▸ **Task description**: Give back the exact lines of the material below from the one containing "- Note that" through the one containing "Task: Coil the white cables", and no pictures.

▸ **Data below**:
+===+

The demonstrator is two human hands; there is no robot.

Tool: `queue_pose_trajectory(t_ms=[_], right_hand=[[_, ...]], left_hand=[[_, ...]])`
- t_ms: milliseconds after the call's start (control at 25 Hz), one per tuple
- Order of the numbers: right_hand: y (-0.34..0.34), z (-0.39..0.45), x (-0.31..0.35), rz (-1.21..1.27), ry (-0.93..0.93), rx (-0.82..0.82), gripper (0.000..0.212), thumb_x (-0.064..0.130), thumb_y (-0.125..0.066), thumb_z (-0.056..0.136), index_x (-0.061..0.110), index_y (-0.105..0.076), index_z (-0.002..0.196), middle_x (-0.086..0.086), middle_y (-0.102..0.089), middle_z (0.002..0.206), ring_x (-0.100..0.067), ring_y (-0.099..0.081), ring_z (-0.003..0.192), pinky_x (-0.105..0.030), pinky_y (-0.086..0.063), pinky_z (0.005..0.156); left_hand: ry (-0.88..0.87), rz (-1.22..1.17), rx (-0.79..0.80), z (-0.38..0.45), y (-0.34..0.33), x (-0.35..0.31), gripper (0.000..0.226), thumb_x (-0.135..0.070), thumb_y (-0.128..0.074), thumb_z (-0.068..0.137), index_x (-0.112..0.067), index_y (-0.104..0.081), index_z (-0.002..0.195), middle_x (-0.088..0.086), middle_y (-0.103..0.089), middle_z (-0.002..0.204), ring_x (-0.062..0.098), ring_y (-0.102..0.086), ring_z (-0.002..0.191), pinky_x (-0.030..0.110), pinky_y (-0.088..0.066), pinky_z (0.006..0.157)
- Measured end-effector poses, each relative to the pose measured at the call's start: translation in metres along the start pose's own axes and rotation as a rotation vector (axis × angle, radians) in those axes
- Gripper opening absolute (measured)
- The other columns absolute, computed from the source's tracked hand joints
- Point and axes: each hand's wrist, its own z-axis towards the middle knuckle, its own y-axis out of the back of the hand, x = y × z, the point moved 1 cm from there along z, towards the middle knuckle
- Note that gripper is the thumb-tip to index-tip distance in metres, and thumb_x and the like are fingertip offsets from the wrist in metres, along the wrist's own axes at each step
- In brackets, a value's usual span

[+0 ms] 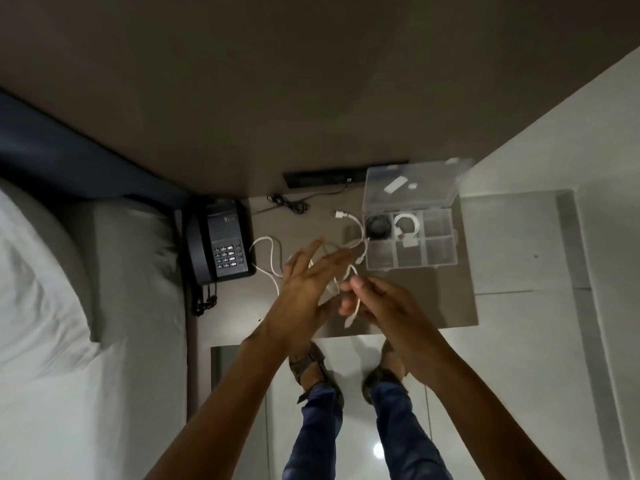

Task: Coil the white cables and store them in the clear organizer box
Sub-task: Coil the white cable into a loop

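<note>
My left hand point(304, 289) is held flat above the bedside table, fingers spread, with loops of a white cable point(353, 271) wound around them. My right hand point(377, 299) pinches the same cable near its loose end, which hangs down between the hands. A second white cable point(268, 252) lies in loose bends on the table by the phone, and another plug end point(341, 214) points left near the box. The clear organizer box point(440, 259) stands open at the right, with one white coiled cable point(407, 225) and one black coil point(378, 227) in its back compartments.
A dark desk phone point(221, 245) sits at the table's left side, next to the bed point(69, 306). A black cord point(289, 202) runs to a wall socket strip point(322, 178). My sandalled feet stand on the tiled floor below the table edge.
</note>
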Motion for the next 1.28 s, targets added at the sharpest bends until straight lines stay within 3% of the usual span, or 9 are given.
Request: queue_pose_trajectory(t_ms=[120, 240, 440, 520, 640, 800, 960, 1120, 1280], right_hand=[[0.010, -0.053, 0.069, 0.250, 0.037, 0.100, 0.039, 0.061, -0.071, 0.094, 0.026, -0.083, 0.105, 0.004, -0.078, 0.087, -0.016, -0.078, 0.092, -0.027, -0.063, 0.088], [0.008, -0.103, 0.131, 0.574, 0.063, 0.242, 0.026, 0.040, -0.077, 0.098, 0.015, -0.081, 0.104, 0.002, -0.072, 0.081, -0.014, -0.071, 0.080, -0.029, -0.062, 0.083], [-0.008, -0.173, 0.215, 1.082, 0.147, 0.565, 0.024, 0.019, -0.060, 0.110, 0.003, -0.075, 0.118, -0.012, -0.083, 0.106, -0.025, -0.081, 0.100, -0.040, -0.063, 0.093], [-0.005, -0.195, 0.248, 1.179, 0.223, 0.570, 0.026, 0.016, -0.058, 0.110, 0.001, -0.073, 0.124, -0.016, -0.082, 0.118, -0.028, -0.081, 0.108, -0.042, -0.065, 0.095], [0.004, -0.211, 0.292, 1.252, 0.335, 0.457, 0.026, 0.010, -0.066, 0.105, 0.008, -0.074, 0.130, -0.012, -0.081, 0.128, -0.025, -0.079, 0.119, -0.045, -0.063, 0.104], [0.015, -0.233, 0.324, 0.552, 0.662, 0.106, 0.031, 0.027, -0.064, 0.106, 0.029, -0.073, 0.136, -0.001, -0.067, 0.153, -0.021, -0.058, 0.148, -0.036, -0.046, 0.122], [0.012, -0.253, 0.316, -0.382, 0.795, -0.073, 0.024, 0.028, -0.057, 0.112, 0.029, -0.075, 0.128, 0.014, -0.078, 0.128, -0.009, -0.070, 0.128, -0.024, -0.058, 0.106], [0.001, -0.284, 0.301, -0.459, 0.605, 0.028, 0.028, 0.036, -0.044, 0.115, 0.040, -0.071, 0.110, 0.018, -0.076, 0.090, 0.002, -0.073, 0.086, -0.015, -0.056, 0.081], [-0.009, -0.315, 0.301, 0.166, 0.332, 0.469, 0.042, 0.041, -0.044, 0.115, 0.011, -0.072, 0.121, -0.005, -0.074, 0.087, -0.020, -0.075, 0.089, -0.039, -0.053, 0.112]], left_hand=[[-0.065, -0.185, -0.094, 0.003, 0.048, -0.059, 0.026, -0.010, -0.064, 0.110, -0.008, -0.074, 0.134, 0.009, -0.075, 0.143, 0.021, -0.044, 0.159, 0.043, -0.034, 0.127], [0.038, -0.517, -0.105, -0.004, 0.103, -0.120, 0.015, -0.005, -0.053, 0.115, 0.004, -0.065, 0.114, 0.014, -0.076, 0.103, 0.028, -0.075, 0.108, 0.046, -0.059, 0.099], [-0.021, -0.624, -0.132, -0.026, 0.162, -0.208, 0.028, -0.025, -0.055, 0.114, -0.001, -0.067, 0.109, 0.014, -0.067, 0.087, 0.029, -0.065, 0.077, 0.037, -0.054, 0.070], [-0.079, -0.573, -0.143, -0.037, 0.179, -0.233, 0.025, -0.020, -0.057, 0.116, -0.006, -0.073, 0.103, 0.003, -0.066, 0.081, 0.015, -0.060, 0.069, 0.027, -0.050, 0.065], [-0.123, -0.461, -0.125, -0.053, 0.199, -0.258, 0.026, -0.028, -0.057, 0.116, -0.015, -0.075, 0.101, 0.005, -0.067, 0.080, 0.020, -0.063, 0.068, 0.041, -0.054, 0.063], [-0.169, -0.395, -0.097, -0.072, 0.225, -0.288, 0.027, -0.036, -0.054, 0.117, -0.023, -0.072, 0.102, 0.001, -0.065, 0.082, 0.016, -0.063, 0.068, 0.023, -0.049, 0.062], [-0.201, -0.404, -0.148, -0.079, 0.268, -0.318, 0.017, -0.031, -0.060, 0.115, -0.025, -0.073, 0.105, -0.011, -0.064, 0.076, 0.006, -0.058, 0.060, 0.018, -0.044, 0.058], [-0.250, -0.327, -0.220, -0.073, 0.316, -0.335, 0.028, -0.039, -0.066, 0.109, -0.018, -0.073, 0.092, -0.007, -0.069, 0.077, 0.014, -0.064, 0.062, 0.038, -0.054, 0.057], [-0.240, -0.333, -0.245, -0.068, 0.328, -0.343, 0.038, -0.042, -0.071, 0.105, -0.015, -0.064, 0.078, -0.011, -0.056, 0.069, 0.005, -0.052, 0.059, 0.023, -0.046, 0.058]])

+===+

▸ **Output below**:
- Note that gripper is the thumb-tip to index-tip distance in metres, and thumb_x and the like are fingertip offsets from the wrist in metres, along the wrist's own axes at each step
- In brackets, a value's usual span

[+0 ms] 

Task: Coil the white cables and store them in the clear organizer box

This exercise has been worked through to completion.